Automated industrial work order prioritization
Active learning
Natural language processing
Uncertainty quantification
Hierarchical modeling
The national electrical grid operator in New Zealand approached me to investigate the possibility for automatically prioritising incoming maintenance work orders from external service providers, for equipment across the national grid.
This research project turned into a sever application, web application, and a conference paper. The software runs daily, reading information from the Maximo maintenance database, running the calculations, and feeding priorities back into the database.
The web application allows Transpower to update training data with new equipment, re-train, and investigate accuracy without external intervention. This is crucial for an ML system to continue to provide value long after the original authors have left and years have passed since the creation of the original training data - entire new types of equipment can be introduced into the grid!
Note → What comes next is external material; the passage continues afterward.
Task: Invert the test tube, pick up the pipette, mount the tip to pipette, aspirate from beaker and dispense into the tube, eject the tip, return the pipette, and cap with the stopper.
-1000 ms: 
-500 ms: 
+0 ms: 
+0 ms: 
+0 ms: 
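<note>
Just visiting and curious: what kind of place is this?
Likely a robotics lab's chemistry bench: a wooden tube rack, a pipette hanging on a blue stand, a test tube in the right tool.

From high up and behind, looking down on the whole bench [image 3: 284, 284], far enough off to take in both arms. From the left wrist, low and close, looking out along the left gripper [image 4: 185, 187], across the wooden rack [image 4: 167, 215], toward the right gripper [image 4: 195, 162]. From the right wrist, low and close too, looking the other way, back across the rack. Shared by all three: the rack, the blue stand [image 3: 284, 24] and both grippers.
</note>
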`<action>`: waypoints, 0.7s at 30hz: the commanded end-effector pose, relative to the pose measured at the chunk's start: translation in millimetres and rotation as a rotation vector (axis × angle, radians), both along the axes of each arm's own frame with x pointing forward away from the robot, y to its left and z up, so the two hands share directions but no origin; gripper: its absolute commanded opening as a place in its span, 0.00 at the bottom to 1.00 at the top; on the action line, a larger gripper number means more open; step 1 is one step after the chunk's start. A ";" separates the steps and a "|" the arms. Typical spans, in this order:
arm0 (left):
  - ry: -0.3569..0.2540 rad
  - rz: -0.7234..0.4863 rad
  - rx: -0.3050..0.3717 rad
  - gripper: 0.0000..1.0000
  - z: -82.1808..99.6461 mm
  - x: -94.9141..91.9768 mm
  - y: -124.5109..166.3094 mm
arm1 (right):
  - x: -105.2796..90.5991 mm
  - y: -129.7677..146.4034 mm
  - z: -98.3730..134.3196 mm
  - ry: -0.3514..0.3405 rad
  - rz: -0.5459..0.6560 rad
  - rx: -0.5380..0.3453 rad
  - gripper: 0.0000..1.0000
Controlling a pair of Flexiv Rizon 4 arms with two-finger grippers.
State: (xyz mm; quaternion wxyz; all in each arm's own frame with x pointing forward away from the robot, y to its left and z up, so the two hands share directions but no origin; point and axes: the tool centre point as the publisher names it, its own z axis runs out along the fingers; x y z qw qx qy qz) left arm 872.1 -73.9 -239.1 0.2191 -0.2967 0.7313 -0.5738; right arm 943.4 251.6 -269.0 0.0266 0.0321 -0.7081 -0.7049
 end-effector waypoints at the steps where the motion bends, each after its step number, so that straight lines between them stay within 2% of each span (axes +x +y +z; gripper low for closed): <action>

This system was implemented in 2018, is still in use in 2023, has prioritized tens of millions of dollars in maintenance expenditure, and annual reviews have demonstrated significantly positive all-up ROI.
For each work order (100,000+) the system estimates a probability of failure across service performance, direct cost, public safety, worker safety, and environmental impact, as well as estimated cost to remediate, which are eventually mapped to an overall work order priority.
Developing equipment and defect ontologies was key to this project. The existing equipment database was at the wrong granularity - units of equipment that fail often had a one-many relationship with parts in the equipment database. Unsupervised approaches were heavily used to explore the data and iteratively build the ontologies.
Another key piece of the project was capturing organization-wide experiential knowledge. We developed a web app for data entry along with an active learning approach to make the best use of the available input time. Among other outputs, this was used to aggregate subjective evaluations of the likelihood of failure for an asset/defect combination into a quantitative estimate
The NLP module involves a hierarchical system of Bayesian generalized linear models, quantifying uncertainty at each step, to generate an equipment and fault ontology node. Subsequent ML modules then estimate the likelihood of failure, repair cost, and calculate the final priority score.